Here, we provide unique assay systems for a systematic side-by-side comparison of the membrane fusion activities of the SARS-CoV-2 spike protein S. Three quantitative assays are presented, covering (i) entry of LV particles pseudotyped with S, (ii) fusion between S and ACE2-expressing cells, and (iii) fusion between ACE2-expressing cells via VLPs displaying S protein. All assays exhibit high signal-to-noise ratios covering two to three orders of magnitude as important prerequisite to identify subtle differences, e.g., when screening for the activities of inhibitors. Dependence on trypsin treatment and ACE2 expression confirmed the validity of the assays. Several studies have recently published S-protein-based particle cell entry assays relying either on replication incompetent VSV particles (Hoffmann et al., 2020b) or LVs similar to those used here in this study. With a maximum signal-to-noise ratio of four orders of magnitude, the system we describe here is well among or even better than the top-performing LV-based assays published so far with second (Ou et al., 2020) or simply first-generation LVs with their significant safety concerns (Zeng et al., 2020Zhu et al., 2020). It thus offers improved safety, as vectors are produced without the use of helper virus and with separate packaging and transfer plasmids, significantly lowering the risk of replication-competent virus formation. The truncation of the 19 C-terminal amino acids of S suggested by (Ou et al., 2020) indeed improves incorporation of S protein into lentiviral particles and likely contributes to the system’s performance. This is expected, as viral envelope proteins are commonly truncated for pseudotyping of lentiviral particles (Funke et al., 2008Bender et al., 2016). Truncation is thought to optimize spacing and in this case removes an endoplasmic reticulum (ER) retention signal (Ou et al., 2020). Regarding cell fusion assays, previously published studies relied on nucleus counting or reporter complementation (Ou et al., 2020Zhu et al., 2020). The assay system we describe here improves upon the previously reported maximum signal-to-noise ratios by at least an order of magnitude (Zhu et al., 2020).

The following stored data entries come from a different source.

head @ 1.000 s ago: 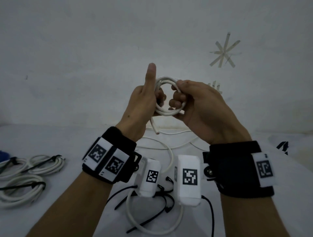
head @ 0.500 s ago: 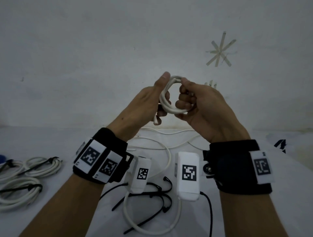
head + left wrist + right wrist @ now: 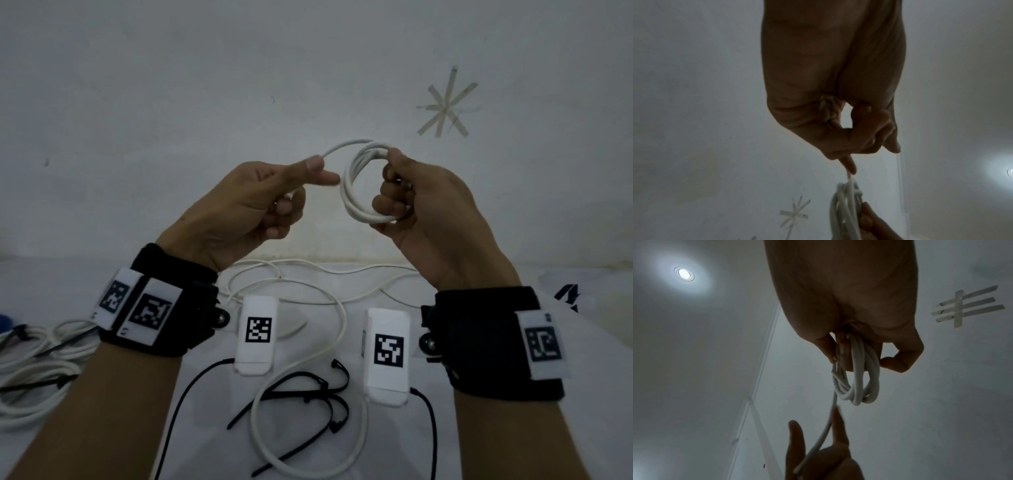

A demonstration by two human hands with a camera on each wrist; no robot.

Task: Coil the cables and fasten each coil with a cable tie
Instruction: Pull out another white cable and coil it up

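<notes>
The right hand (image 3: pixel 424 205) grips a white cable coil (image 3: pixel 363 185) while the left hand (image 3: pixel 246 209) pinches its loose end.

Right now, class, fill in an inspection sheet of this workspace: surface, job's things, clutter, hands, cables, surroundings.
Surface: white tabletop, dimly lit.
Job's things: white cable coil held up; black cable ties loose near the person.
Clutter: blue object at the left edge, too cut off to name.
Hands: right hand grips the coil; left hand pinches its free end.
Cables: tied coils at left; loose white cable across the middle.
Surroundings: white wall with a tape star; ceiling light.
</notes>
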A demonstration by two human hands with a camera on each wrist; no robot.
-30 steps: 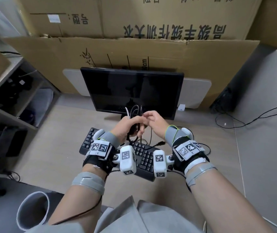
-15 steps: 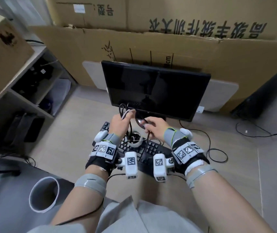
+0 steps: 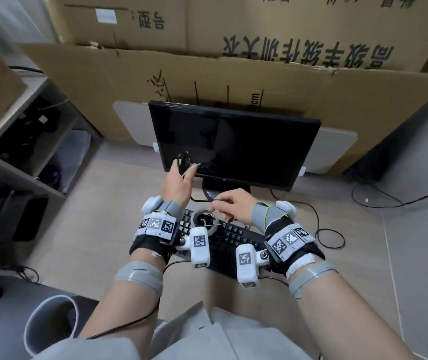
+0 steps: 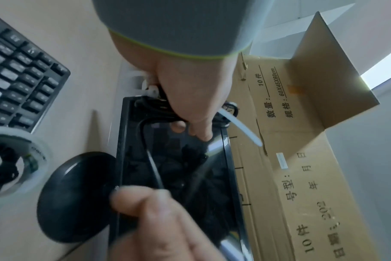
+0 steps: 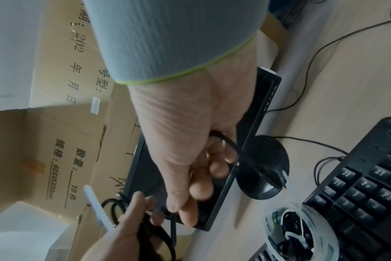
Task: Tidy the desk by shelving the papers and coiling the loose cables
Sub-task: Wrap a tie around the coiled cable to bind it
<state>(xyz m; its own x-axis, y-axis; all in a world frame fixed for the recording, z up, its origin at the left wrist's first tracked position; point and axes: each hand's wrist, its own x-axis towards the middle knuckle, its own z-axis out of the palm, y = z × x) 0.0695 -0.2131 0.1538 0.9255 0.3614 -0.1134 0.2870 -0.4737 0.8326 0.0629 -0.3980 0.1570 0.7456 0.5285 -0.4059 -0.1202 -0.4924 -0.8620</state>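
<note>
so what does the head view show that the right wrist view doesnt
Only the head view shows the shelf unit at the left, the grey cup at the near edge, and both forearms with their wrist rigs.

Only the right wrist view shows the black plug end hanging out of the right hand, plus the size print on the cardboard box.

Both show the left hand with its grip on the coiled black cable and a white zip tie, the monitor, the keyboard and the clear tub of cables.
</note>
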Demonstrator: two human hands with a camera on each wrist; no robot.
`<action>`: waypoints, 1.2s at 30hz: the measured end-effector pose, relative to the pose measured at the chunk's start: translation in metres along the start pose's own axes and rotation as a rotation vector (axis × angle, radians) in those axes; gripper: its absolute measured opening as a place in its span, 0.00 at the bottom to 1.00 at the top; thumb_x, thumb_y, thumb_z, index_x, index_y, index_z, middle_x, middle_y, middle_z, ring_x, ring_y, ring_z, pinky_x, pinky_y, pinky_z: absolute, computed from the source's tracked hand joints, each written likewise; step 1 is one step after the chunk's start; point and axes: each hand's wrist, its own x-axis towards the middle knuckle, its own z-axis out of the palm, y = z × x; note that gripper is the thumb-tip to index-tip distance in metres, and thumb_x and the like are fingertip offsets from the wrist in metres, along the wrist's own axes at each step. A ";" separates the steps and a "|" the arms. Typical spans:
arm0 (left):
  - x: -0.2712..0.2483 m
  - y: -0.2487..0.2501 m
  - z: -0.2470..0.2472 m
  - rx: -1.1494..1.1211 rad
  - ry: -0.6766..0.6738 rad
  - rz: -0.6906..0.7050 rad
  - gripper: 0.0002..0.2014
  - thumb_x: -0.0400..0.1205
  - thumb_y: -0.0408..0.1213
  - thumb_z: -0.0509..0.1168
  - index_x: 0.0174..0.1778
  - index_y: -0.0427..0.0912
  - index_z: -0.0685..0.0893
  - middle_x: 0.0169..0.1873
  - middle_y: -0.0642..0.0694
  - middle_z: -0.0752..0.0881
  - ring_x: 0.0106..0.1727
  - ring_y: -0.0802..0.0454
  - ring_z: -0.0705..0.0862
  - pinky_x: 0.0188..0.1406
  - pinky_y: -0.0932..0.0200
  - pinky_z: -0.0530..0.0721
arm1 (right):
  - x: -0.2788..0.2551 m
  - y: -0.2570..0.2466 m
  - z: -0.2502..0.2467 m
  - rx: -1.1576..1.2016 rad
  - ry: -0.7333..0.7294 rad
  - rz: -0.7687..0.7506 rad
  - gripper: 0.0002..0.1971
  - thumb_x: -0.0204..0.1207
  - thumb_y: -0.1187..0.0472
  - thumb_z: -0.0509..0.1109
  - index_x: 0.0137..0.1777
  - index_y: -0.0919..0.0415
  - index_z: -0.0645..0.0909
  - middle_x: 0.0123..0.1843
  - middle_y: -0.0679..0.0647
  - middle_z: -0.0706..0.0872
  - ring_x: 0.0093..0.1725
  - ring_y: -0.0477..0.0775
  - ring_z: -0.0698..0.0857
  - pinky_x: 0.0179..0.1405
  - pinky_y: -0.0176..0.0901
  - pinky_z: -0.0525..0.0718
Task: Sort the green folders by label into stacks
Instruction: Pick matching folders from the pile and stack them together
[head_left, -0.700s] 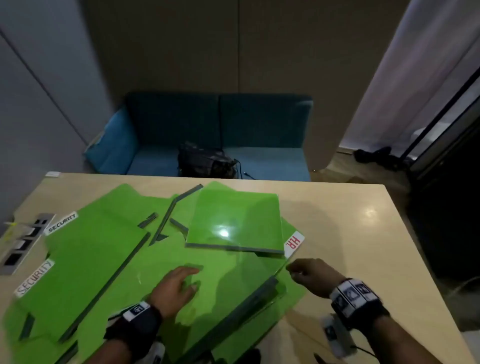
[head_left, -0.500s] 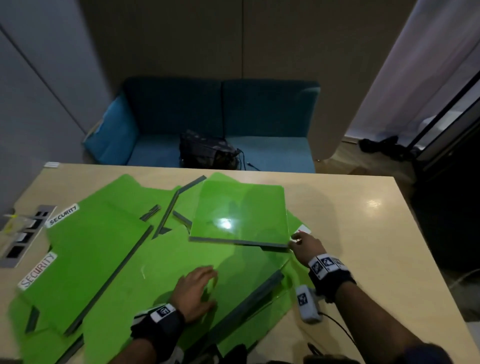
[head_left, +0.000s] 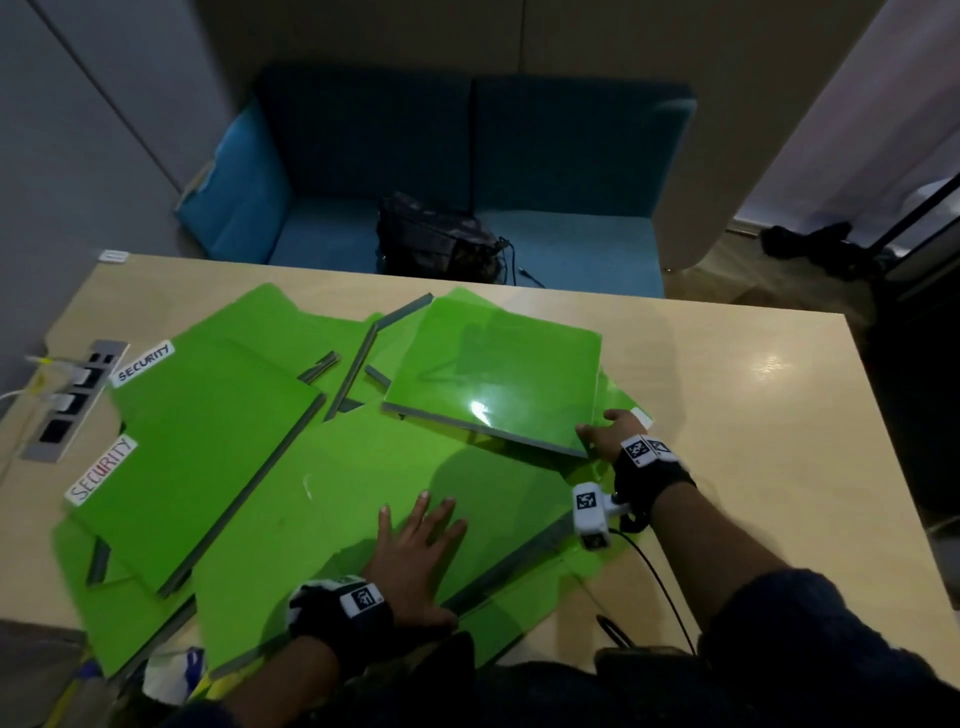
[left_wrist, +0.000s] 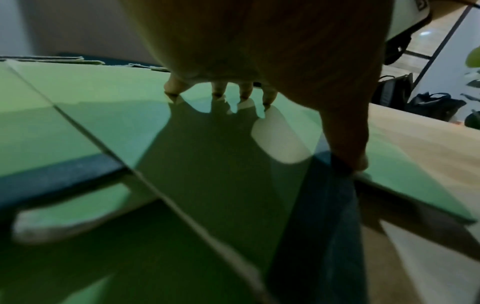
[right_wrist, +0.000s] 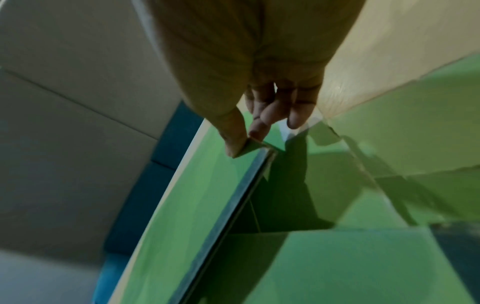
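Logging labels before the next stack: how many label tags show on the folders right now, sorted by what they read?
SECURITY labels: 2
White label, unreadable, beside the right hand pinching the top folder at its corner: 1
Total: 3 labels

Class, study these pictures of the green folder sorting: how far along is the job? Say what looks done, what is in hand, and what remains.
Done: little. The two green plastic folders labelled SECURITY overlap at the left, not squared up. In hand: the right hand pinches a corner of the top green folder, while the left hand presses flat on the big green folder nearest the person. Left: the heap on the pale wooden table is unsorted.
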 end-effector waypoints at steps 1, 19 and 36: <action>0.001 0.001 -0.003 -0.012 0.037 0.014 0.58 0.58 0.76 0.64 0.84 0.56 0.54 0.85 0.51 0.38 0.85 0.40 0.35 0.69 0.19 0.31 | 0.003 0.003 0.000 0.006 -0.016 -0.025 0.35 0.77 0.46 0.73 0.81 0.58 0.70 0.71 0.65 0.83 0.64 0.67 0.85 0.63 0.56 0.84; -0.039 -0.059 -0.018 -0.986 0.438 -0.966 0.33 0.80 0.50 0.69 0.73 0.30 0.71 0.57 0.31 0.86 0.59 0.32 0.84 0.61 0.45 0.82 | -0.052 0.018 0.041 -0.327 -0.074 -0.298 0.23 0.84 0.61 0.65 0.78 0.68 0.72 0.69 0.72 0.80 0.67 0.71 0.82 0.64 0.55 0.80; -0.064 -0.040 -0.055 -1.341 0.506 -0.571 0.25 0.83 0.62 0.57 0.67 0.48 0.75 0.60 0.42 0.83 0.53 0.49 0.83 0.54 0.50 0.84 | -0.072 0.028 0.012 0.726 -0.146 -0.392 0.07 0.78 0.58 0.72 0.49 0.62 0.82 0.39 0.53 0.91 0.40 0.56 0.88 0.38 0.44 0.87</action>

The syncytia forming activity of the S protein is remarkable not only with respect to speed and extent but even more so with respect to the low amounts of S protein required, even when ACE2 is not overexpressed on the target cells. The high sensitivity of the assay we established here allowed the detection of cell fusion activity at levels of S protein which were below the level of detection of flow cytometry and Western blot. This remarkable activity is likely enabled by the high affinity of S protein for its receptor ACE2 (Shang et al., 2020bWalls et al., 2020). Being well in the low nanomolar range, it is even lower than that of the highly fusogenic MV for its receptors (Navaratnarajah et al., 2008Mühlebach et al., 2011). To our knowledge, we here provide the first demonstration of FFWO not only for the SARS-CoV-2 S protein but also for any coronavirus, while FFWO has been observed for other enveloped viruses entering cells by pH-independent membrane fusion, such as retroviruses (Clavel and Charneau, 1994), paramyxoviruses (Bratt and Gallaher, 1969), and herpesviruses (Falke et al., 1985). FFWO is a relevant addition to syncytia formation between infected and uninfected cells since it means that S protein present on viral particles can trigger fusion of uninfected cells, thus inducing cytopathic effects in absence of a productive infection. Potentially, this may also be caused by defective particles. In cell culture experiments, relatively high particle numbers are required to trigger FFWO since diffusion barriers have to be overcome to allow sufficient particles to contact the cells. Accordingly, much higher amounts of S protein were needed in the FFWO setting than in the conventional syncytia formation assay, where neighboring adherent cells grow in direct contact. In this respect, it appears evident that in vivo, where in organs such as the lung, kidney, or liver, epithelial cells are tightly packed with very limited extracellular space, fewer particles will be necessary to trigger fusion. While it is conceivable that sufficient concentrations of viral particles accumulate in patient epithelia, clear evidence for a pathogenic relevance of FFWO in patients has yet to be provided, although some evidence from animal studies exists for retroviruses (Murphy and Gaulton, 2007).

Independently of that, the FFWO assay described here can become a prime choice for the preclinical evaluation of neutralizing binders for the following reasons: First, it can be performed at BSL-1 conditions, while LV-based assays require BSL-2. Second, it exhibits a high signal-to-noise ratio, even exceeding the maximum ratio recently reported for a benchmark LV-based neutralization assay (Zeng et al., 2020). Third, this assay is unique in combining neutralization of particle-associated S protein with neutralization of cell fusion, thus providing information about two mechanisms of infection in a single readout.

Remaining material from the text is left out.